Jesus’s baptism is not an obvious type for our baptisms, because he was sinless -  nor was it then a common analogy as it is now.   So Taylor marks Jesus’s perfection as a reason for our obedience, and allows us into the experience of baptism by eliding Jesus’s experience with the healing of Naaman the Syrian and then pointing out all the ways in which our own pride and rebellion might be like Naaman’s.  It’s up to us to make the act of recognition – but once we’ve made it we cannot stop there.  We have a responsibility to act upon our understanding through intercession, although it may wholly change our relationship with ourselves and the world to do so.  ‘Let me not return to the Infirmities of the old man…who was buried by thee in Baptism’ runs Taylor’s prayer, ‘nor renew the crimes of my sinful years, which were so many recessions from baptismal purities, but let me ever receive the emissions of thy Divine Spirit, and be a Son of God.’  Within three pages of this substantial three-volume work we, the readers, have been moved, from refusal and rebellion, to adoption by grace into the image of God’s Son.
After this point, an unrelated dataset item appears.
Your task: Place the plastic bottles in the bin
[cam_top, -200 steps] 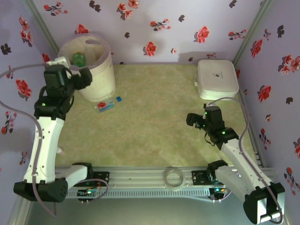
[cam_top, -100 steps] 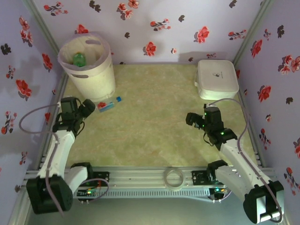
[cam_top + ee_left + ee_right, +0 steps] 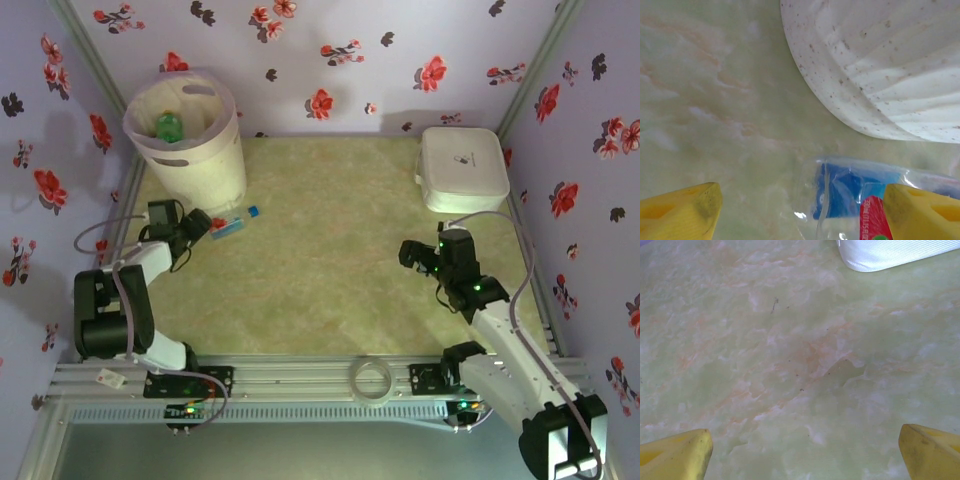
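1. The one bottle (image 3: 228, 226) I'm seeing on the table (image 3: 330, 240) is lying flat. It's clear, with a blue-and-red label and a blue cap, and it's sitting just beside the foot of the bin (image 3: 205, 175). A green bottle (image 3: 167, 126) is already resting inside the bin.
2. The left gripper (image 3: 198, 222) is hanging low right at that bottle with its jaws spread wide and pinching nothing. In the wrist view the bottle isn't sitting centred in the gap. It's lying off to one side, with one yellow finger (image 3: 920, 212) partly covering it.
3. My guess at what's going wrong from here: if the jaws are closing from this offset, one finger is probably landing on top of the crinkly plastic instead of beside it. Then the bottle is either squirting out sideways or getting pinned to the table.
4. The bin wall is looming very near too, so a nudged bottle could be rolling up against its base, where the fingers aren't getting around it. A sloppy lift could also be clipping the bin and shoving it.
5. A crushed bottle is light and slippery, so a grab near one end is likely leaving it dangling and dropping short of the rim.
6. Further out, the right gripper (image 3: 412, 252) is hovering over bare table, jaws wide and empty, well apart from the bottle. The white lidded box (image 3: 462, 168) is sitting beyond it.
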### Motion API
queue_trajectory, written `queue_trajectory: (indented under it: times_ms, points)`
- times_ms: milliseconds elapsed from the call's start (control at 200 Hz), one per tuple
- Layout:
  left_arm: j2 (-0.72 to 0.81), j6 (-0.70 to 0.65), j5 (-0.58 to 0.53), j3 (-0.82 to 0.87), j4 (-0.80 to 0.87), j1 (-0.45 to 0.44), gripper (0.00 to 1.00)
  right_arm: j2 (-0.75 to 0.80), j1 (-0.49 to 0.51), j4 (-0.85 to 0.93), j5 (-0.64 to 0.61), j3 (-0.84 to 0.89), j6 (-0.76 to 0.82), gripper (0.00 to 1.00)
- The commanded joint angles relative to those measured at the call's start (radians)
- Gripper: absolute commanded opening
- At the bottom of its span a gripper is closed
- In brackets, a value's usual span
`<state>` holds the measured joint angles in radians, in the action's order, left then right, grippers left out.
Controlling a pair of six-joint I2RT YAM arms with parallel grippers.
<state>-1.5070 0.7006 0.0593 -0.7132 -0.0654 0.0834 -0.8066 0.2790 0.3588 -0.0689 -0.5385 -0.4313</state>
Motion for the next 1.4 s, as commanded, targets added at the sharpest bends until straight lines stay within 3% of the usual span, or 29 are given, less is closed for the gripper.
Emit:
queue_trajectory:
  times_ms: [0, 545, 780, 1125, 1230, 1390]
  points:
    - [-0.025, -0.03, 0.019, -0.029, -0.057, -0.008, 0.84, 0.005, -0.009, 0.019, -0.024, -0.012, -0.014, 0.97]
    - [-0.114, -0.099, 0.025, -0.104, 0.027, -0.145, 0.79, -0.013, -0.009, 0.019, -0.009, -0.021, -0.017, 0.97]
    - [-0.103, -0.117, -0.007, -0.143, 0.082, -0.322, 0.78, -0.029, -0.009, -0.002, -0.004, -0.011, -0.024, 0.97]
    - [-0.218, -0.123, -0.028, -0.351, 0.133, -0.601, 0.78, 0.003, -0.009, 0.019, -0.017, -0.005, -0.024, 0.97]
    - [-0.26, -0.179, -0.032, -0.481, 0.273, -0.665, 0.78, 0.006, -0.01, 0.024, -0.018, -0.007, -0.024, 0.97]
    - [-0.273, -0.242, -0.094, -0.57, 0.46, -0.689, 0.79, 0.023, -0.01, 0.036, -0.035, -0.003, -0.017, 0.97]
But if you were to go and read that passage in full, you would notice something else –Taylor’s weird insistence on what he calls ‘a life of evennesse’.  Taylor’s Jesus refuses all extremes; his life, though holy, is, says Taylor, ‘an ordinary life’; he obeys the civic power; he doesn’t give in to the excesses of enthusiasm; he is decent, self-possessed and polite.  Well, it’s 1649, and Taylor, a good royalist, is making a point about loud, excessively zealous rebellious types who execute kings. 

Or, at least, that’s part of it.  Taylor’s Jesus is very Johannine, especially around the crucifixion; he does not despair; he never loses his authority; he does not cry eli, eli, lama sabachthani or doubt the outcome of his sacrifice.  And although Taylor is clear that people sin and need forgiveness, the command ‘be ye perfect’ holds surprisingly little terror for him.  Growing into the likeness of Christ is largely (though not entirely) a matter of habit and practice.  Conversion is a process, not a moment, and is born out of the habits of obedience.

Perhaps that’s why his book isn’t short, and goes through so many cyclical motions alongside its linear trajectory.  He provides a means for the exemplary book of Christ to read its readers, and, through reflection as well as refraction, transform them chapter by chapter into the Divine Image.